Shortly after their breakout record, Bjork remembers a distinct diversion of ethics between the two men. Bjork never wanted to be rich or famous, but rather saw — and still sees — himself as an artist and entertainer who just wants to create music for the sake of art and bringing people together. His M.O. is simple: “I give my love, I take my time, I sell my talent, and I buy my tools.” He felt like Homme’s business-minded attitude toward the band was at odds with his ability to make art the way he wanted.

“I think about that classic moment in The Doors’ history when Jim was away on some drunken bender and the guys sell ‘Light My Fire’ to Buick,” He says. “For a commercial. And he was really bummed! He was like, ‘Dude, what are you doing? We decided from the beginning that this was going to be a pure, creative thing.’ That’s kind of what happened with Kyuss. There wasn’t a big dramatic moment like that where a song was sold to a corporate car company, but there were many, many little, different things that were going on at the time where I was just like, ‘This is not why I wanted to be in a band.’”

Ultimately, Bjork quit the band in 1994 after the release of their third record, “Welcome to Sky Valley,”and went on to pursue his solo career, as well as play drums for Fu Manchu, Ché, and a few other SoCal stoner-rock groups. Kyuss made one more record without him, “…And The Circus Leaves Town,” and ultimately fizzled out when Homme’s career took off with Queens Of The Stone Age. In the process, Homme also trademarked the name “Kyuss,” giving him ownership and control over any usage of the name in the future, despite the fact that Bjork originally named the band. He also made it clear he would never join or support a Kyuss reunion.

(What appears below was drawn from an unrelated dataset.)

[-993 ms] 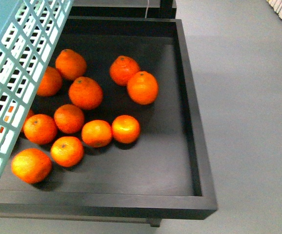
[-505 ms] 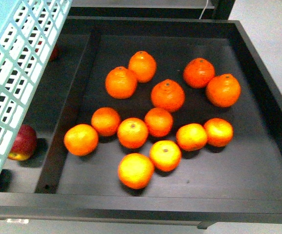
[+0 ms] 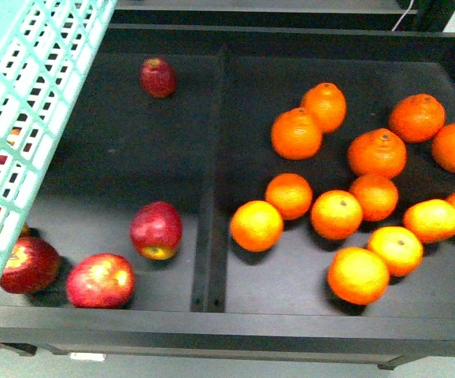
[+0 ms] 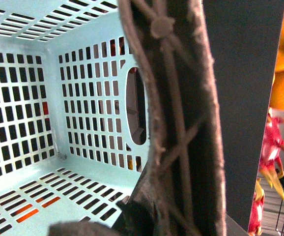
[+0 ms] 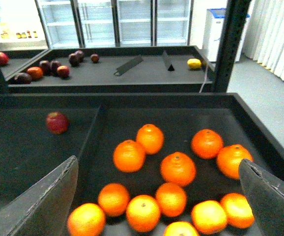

Years later, in 2010, things began to get a bit messy.

Several original members decided they wanted to find a way to perform Kyuss songs anyway. They were allowed to do so under “tribute” monikers, such as Garcia Plays Kyuss and Kyuss Lives! However, after discovering that Bjork and Garcia had attempted to regain control of the Kyuss trademark without his consent, Homme sued them for “trademark infringement and consumer fraud” and won. The courts later determined it was wise for them to rebrand rather than try to continue performing under any similar names, so they recorded one album under the name Vista Chino before parting ways and focusing on their solo careers.

Brant Bjork Tells All

Photo by Sam Grant

Though many details of the lawsuit and the interpersonal events leading up to it weren’t made public, it became very clear that there was lasting bad blood between Homme and Bjork in 2014 when an episode of Dave Grohl’s “Sonic Highways” HBO show came out. In the show, Grohl drives out to the desert, meets up with Homme, and gets a lesson in the history of Kyuss and other desert-rock bands. However, despite naming and co-founding the band, Bjork’s name wasn’t mentioned one single time in the hour-long episode. To him, it felt like a power move meant to remind him who has more connections to control the narrative of what went down with Kyuss.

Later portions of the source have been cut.